Have you heard about the bullet cluster? There are multiple observations of that are consistent with the theory of dark matter.
https://en.wikipedia.org/wiki/Dark_matter#Observational_evidence

>> No.10999778

>>10999500
They're just placeholder names for "those two things we can't explain".

>> No.10999834

>>10999778
>They're just placeholder names for "those two things we can't explain".
this is the thing that bothers me to no end.

It is already making a huuuuge presumption to assume they have it down to just these
"two unknowns"

I have a very strong feeling there is much more to the problem and that many, if not all of our scientific models are wrong or incomplete.

In fact I would estimate that the current theories and models for gravity and electromagnetism, (light, electromagnetic propagation, etc) are missing some subtle, yet very critical things that would cause this so-called problem of the models of the universe that make them want to imagine some "dark matter" or dark energy"
the only reason they imagine these hypotheticals is because the mathematics of the current models tell them there is something wrong, something missing.
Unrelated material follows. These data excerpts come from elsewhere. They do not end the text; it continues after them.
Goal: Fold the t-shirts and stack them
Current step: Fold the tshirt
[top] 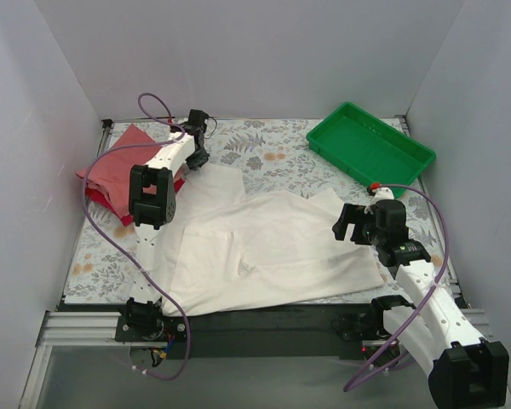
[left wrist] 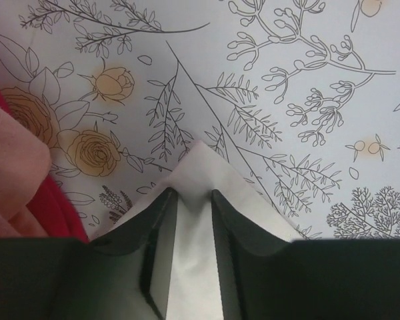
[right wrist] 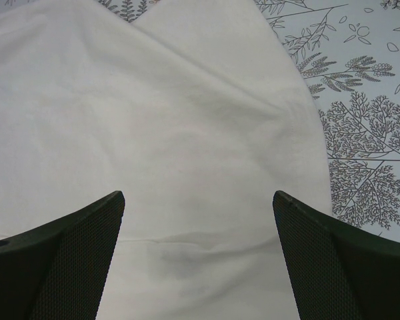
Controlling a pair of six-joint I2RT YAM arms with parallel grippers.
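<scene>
Cream-white t-shirt: lies spread and rumpled across the middle of the table, no print showing, with layers overlapping near its centre. Judged not yet folded to stacking size.

Left gripper: fingers closed on the shirt's far-left corner. The wrist view shows the white point pinched between the pads and poking out beyond them. Judged purpose: to carry that corner across for a fold.

Right gripper: fingers wide apart, holding nothing, poised above the shirt's right-hand portion near its edge. Probably placed to take a matching hold there.

Salmon-pink tee and red tee: folded and piled at the left edge, just beside the left gripper. Presumed site of the stack.

Green tray: far right, apart from the cloth, no evident part in the work
</scene>
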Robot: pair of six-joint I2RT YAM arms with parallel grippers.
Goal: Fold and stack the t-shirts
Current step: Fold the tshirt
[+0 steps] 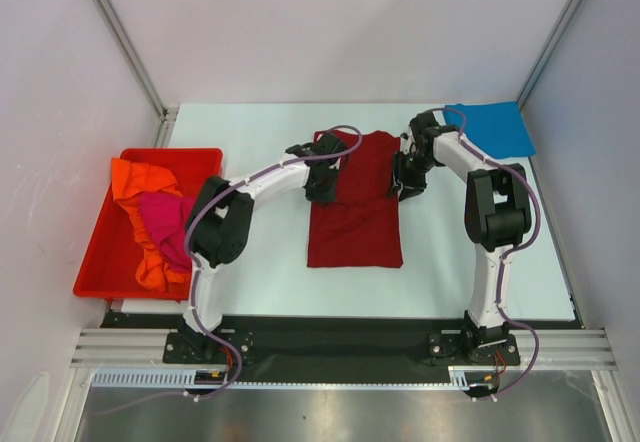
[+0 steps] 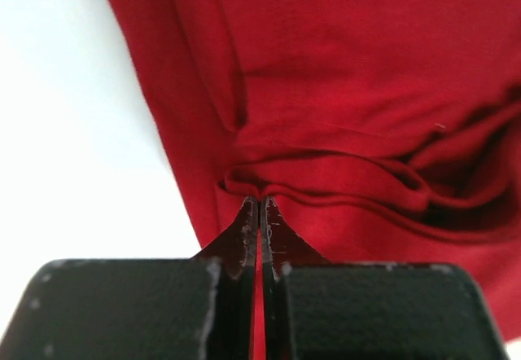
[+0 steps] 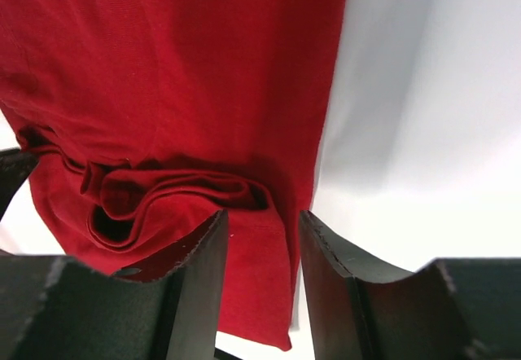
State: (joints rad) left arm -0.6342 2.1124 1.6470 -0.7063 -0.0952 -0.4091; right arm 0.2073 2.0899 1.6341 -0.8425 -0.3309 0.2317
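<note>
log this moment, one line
left gripper: shut on red shirt | right gripper: open at its edge | blue shirt: far right | orange shirt, pink shirt: bin

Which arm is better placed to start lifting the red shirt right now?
Left, probably. The left gripper is shut on a fold of the red shirt; the right gripper stands open astride the shirt's edge, not yet gripping.

Dark red t-shirt [image 1: 355, 232] spread at centre, bunched mid-length; blue t-shirt [image 1: 492, 129] folded far right; orange tee [image 1: 140, 178] and magenta tee [image 1: 165, 214] crumpled together, left.
</note>
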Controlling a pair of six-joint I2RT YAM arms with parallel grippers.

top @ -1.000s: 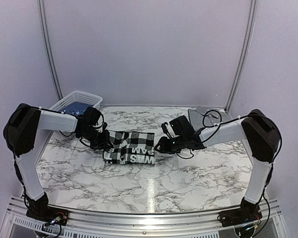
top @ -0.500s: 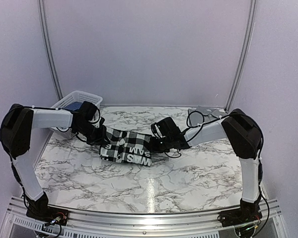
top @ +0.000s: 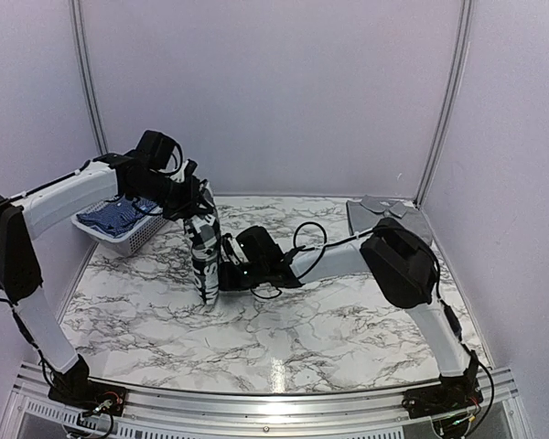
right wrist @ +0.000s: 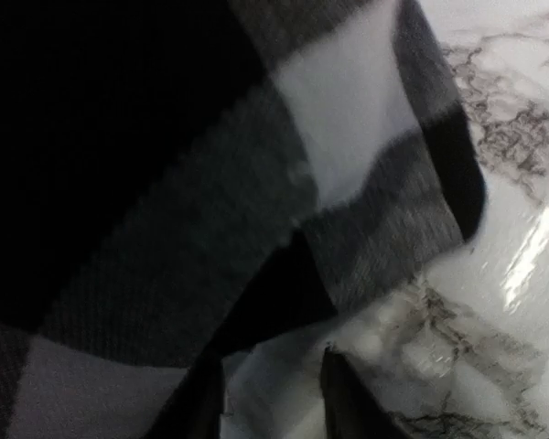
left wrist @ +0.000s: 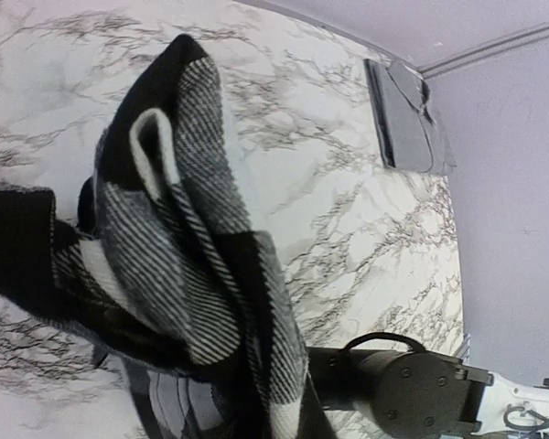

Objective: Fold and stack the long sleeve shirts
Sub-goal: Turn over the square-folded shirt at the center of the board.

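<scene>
Marble table [top: 348, 311]: left gripper [top: 193, 204] lifts, pinching shirt [top: 204, 261] at ten o'clock; right gripper [right wrist: 270, 410], can't tell; maybe lay it flat next

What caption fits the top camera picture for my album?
Left tool holds a soft black-and-white checked cloth shirt hanging beside a white plastic basket.

Left tool [top: 192, 210]: fingers buried in the checked shirt [top: 204, 261] that hangs from it, and we see none in its own wrist view either. Right tool [top: 227, 273]: tips lost behind the shirt. In its blurred wrist view the fingers [right wrist: 346, 402] are cut off by the lower edge, and we cannot tell their grip. Blue cloth [top: 114, 218] in basket [top: 137, 240]: too small to identify.
</scene>
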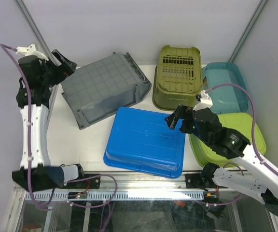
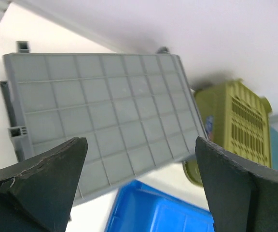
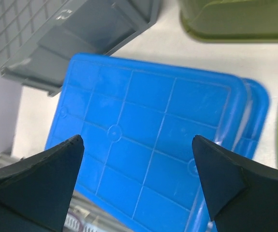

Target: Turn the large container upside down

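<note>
The grey large container [image 1: 105,89] lies grid-base up behind the blue tub [image 1: 146,140]. Left hand [image 2: 139,142] and right hand [image 3: 138,140] gape wide, empty.

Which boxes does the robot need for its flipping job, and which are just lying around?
Needed for the job:
- big grey crate

Just lying around:
- blue tub
- olive basket
- teal tub
- lime-green tub
</note>
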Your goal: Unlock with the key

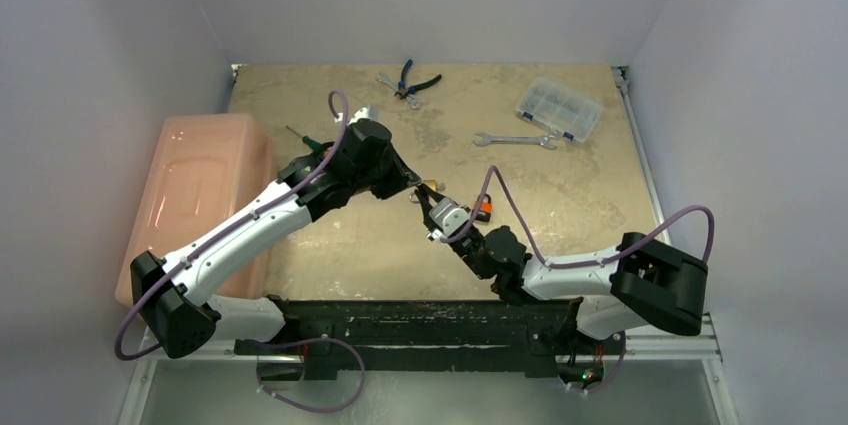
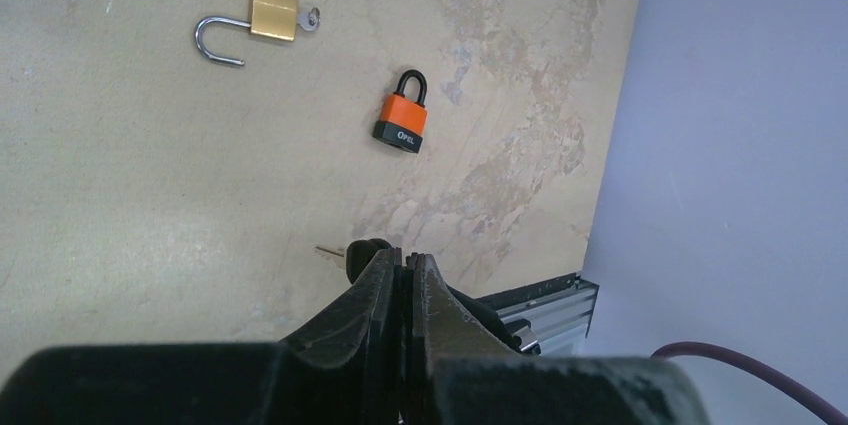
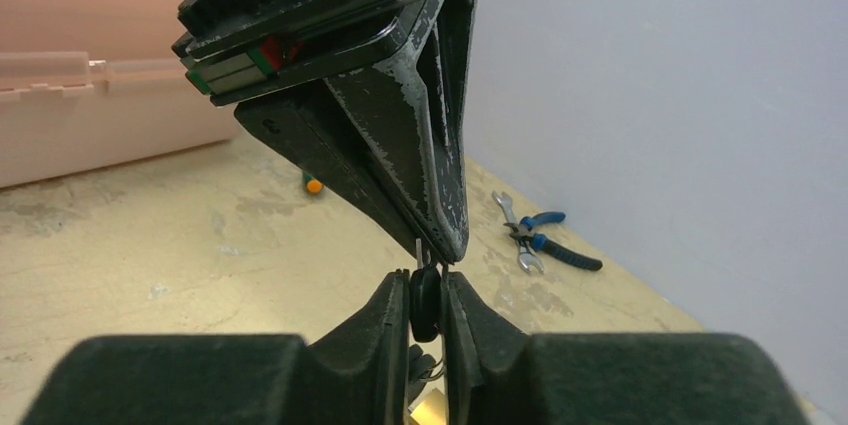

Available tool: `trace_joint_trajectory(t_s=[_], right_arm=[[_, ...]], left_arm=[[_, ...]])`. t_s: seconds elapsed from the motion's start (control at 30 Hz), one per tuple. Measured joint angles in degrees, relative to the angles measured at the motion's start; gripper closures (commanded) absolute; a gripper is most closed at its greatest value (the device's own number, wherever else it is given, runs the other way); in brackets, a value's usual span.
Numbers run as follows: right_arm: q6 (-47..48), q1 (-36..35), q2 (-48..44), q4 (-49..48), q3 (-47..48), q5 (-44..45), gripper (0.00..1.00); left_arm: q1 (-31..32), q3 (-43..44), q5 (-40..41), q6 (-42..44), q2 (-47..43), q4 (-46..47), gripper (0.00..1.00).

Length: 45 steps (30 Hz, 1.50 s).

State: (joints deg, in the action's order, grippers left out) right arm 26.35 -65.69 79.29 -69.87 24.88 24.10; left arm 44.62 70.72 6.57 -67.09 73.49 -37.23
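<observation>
My right gripper [image 3: 428, 285] is shut on the black head of a key [image 3: 425, 303]. Its metal blade [image 2: 326, 251] sticks out past the fingers, and spare keys hang below on a ring. My left gripper [image 2: 405, 261] is shut, and its tips touch the top of that key. I cannot tell whether it pinches the ring. Both grippers meet above mid-table, the left [image 1: 416, 183] above the right [image 1: 428, 205]. An orange-and-black padlock [image 2: 403, 117] lies shut on the table and also shows in the top view [image 1: 484, 209]. A brass padlock [image 2: 272, 10] lies open with a key in it.
A pink plastic bin [image 1: 200, 185] stands at the left. Blue-handled pliers [image 1: 412, 80], a wrench [image 1: 515, 140], a clear organizer box [image 1: 559, 108] and a screwdriver [image 1: 305, 140] lie toward the back. Grey walls enclose the table on three sides.
</observation>
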Motion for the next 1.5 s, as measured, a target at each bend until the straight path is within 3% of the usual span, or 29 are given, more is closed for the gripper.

its like having a bad speedometer in your car that tells you your travelling 2x as fast as you think you are, and then instead of checking the gauge, you just assume it's perfect and go about all these ridiculous machinations and contrived formulas and imaginary hidden forces to make the bad sensor data fit everything else you think you already know for sure about physical reality

obviously we need theories, models, measurement, observation,
but this "dark" crap it's all a load of bollocks

>> No.10999869

>>10999834
>I have a very strong feeling there is much more to the problem and that many, if not all of our scientific models are wrong or incomplete.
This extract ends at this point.